Data records
────
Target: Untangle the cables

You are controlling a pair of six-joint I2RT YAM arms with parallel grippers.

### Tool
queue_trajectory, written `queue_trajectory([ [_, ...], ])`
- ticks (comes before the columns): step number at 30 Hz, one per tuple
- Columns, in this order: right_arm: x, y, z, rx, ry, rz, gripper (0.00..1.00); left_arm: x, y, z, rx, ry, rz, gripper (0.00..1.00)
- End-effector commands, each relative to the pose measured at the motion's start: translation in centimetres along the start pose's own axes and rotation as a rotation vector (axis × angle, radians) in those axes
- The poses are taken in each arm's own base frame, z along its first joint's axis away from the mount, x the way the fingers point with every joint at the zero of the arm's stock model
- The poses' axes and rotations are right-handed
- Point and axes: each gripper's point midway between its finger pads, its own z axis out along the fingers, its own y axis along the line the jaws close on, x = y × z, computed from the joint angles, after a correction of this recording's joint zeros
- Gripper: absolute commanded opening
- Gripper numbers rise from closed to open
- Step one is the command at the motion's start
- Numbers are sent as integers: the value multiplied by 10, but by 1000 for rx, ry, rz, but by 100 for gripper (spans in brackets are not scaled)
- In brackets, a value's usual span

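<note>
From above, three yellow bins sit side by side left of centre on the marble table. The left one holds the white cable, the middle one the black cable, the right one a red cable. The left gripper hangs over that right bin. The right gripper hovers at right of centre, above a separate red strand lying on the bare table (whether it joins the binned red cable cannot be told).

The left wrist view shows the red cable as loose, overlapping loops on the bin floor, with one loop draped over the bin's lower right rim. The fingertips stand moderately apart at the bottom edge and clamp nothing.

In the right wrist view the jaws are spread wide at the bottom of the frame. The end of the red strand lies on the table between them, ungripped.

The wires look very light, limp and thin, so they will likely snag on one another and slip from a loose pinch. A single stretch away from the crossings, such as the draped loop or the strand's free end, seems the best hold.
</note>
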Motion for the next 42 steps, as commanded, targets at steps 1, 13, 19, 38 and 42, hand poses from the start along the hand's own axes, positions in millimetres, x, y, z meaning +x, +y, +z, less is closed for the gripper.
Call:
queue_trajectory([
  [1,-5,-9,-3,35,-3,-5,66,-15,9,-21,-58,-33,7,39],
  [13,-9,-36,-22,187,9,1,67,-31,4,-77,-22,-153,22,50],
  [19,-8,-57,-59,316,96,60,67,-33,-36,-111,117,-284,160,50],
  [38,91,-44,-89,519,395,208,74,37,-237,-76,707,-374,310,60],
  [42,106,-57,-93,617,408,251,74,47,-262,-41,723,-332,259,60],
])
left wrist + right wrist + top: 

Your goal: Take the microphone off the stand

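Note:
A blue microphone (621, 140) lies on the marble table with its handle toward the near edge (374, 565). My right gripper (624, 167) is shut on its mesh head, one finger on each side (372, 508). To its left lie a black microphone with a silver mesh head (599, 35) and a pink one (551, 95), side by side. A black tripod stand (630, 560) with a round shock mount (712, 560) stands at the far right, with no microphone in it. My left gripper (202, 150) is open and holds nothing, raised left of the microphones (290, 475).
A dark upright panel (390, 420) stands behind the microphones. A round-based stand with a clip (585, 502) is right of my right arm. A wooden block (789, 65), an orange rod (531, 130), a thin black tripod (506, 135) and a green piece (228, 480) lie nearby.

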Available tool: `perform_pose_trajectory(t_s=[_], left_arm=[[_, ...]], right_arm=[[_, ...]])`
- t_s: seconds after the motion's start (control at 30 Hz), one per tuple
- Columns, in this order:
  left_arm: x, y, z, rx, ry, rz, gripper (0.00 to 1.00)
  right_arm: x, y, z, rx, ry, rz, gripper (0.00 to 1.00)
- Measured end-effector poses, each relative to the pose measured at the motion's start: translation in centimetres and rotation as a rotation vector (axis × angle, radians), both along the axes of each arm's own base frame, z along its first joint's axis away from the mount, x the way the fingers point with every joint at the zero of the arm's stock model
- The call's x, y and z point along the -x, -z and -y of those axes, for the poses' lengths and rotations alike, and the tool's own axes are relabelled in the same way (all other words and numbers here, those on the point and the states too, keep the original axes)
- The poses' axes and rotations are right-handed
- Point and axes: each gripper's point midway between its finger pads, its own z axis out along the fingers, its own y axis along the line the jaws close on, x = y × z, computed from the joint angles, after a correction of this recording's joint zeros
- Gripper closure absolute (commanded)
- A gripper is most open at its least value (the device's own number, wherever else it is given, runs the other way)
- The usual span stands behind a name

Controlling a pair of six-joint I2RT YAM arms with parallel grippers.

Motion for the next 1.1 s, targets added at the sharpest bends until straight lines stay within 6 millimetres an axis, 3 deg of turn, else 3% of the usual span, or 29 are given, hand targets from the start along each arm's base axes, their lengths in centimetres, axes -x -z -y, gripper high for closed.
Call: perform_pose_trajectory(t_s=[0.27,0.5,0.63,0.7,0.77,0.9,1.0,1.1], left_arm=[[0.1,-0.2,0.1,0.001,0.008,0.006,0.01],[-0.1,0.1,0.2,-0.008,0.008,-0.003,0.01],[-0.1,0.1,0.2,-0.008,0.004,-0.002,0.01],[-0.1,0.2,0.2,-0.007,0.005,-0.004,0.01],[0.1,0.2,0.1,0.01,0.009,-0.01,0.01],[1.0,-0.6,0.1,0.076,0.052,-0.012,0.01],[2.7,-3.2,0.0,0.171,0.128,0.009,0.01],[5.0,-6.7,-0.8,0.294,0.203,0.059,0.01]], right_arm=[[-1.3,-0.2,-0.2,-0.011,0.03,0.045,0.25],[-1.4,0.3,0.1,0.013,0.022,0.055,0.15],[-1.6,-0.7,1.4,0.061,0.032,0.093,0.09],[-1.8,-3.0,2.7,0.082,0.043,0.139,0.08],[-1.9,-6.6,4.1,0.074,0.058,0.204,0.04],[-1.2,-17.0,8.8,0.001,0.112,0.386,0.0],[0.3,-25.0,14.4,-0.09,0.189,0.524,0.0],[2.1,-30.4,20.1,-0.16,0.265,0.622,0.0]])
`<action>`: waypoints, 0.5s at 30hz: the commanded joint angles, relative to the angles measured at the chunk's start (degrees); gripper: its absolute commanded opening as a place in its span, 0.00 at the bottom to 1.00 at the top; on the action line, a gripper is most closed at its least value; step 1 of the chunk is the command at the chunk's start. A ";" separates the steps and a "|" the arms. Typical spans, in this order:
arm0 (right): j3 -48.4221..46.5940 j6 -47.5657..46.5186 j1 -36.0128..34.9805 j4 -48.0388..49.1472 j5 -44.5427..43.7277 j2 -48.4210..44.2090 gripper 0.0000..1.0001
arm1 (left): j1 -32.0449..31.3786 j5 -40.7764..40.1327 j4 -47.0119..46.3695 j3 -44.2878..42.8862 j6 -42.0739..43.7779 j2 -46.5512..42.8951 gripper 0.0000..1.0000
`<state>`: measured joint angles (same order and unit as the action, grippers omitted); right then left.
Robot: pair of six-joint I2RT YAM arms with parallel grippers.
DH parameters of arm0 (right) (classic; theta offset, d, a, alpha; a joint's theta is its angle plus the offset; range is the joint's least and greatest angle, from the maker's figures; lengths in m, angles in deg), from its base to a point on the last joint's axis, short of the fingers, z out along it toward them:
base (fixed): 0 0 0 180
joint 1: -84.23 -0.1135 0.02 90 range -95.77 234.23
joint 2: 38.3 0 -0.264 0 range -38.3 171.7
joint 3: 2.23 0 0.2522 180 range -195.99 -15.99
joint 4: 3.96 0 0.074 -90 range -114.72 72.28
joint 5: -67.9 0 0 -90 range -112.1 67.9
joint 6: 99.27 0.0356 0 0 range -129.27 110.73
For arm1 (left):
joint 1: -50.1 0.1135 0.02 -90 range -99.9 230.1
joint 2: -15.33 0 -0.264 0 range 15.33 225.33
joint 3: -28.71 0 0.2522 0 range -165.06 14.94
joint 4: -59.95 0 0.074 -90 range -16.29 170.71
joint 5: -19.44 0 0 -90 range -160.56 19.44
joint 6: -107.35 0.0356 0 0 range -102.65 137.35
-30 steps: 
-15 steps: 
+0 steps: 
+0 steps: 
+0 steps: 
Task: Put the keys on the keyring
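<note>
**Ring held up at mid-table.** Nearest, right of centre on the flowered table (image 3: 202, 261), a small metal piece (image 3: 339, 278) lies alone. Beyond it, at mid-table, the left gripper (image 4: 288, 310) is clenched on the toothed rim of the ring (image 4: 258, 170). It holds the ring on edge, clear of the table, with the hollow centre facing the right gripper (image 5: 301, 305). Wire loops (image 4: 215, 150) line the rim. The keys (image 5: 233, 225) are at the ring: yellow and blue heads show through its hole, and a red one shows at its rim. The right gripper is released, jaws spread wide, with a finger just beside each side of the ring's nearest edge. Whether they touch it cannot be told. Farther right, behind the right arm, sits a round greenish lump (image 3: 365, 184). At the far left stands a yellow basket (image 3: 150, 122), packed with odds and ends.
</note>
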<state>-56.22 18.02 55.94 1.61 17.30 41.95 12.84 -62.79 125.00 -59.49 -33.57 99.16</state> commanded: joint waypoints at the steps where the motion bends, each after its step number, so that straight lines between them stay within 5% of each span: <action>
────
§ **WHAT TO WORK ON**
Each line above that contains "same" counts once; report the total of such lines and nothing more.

§ **THE ANSWER**
2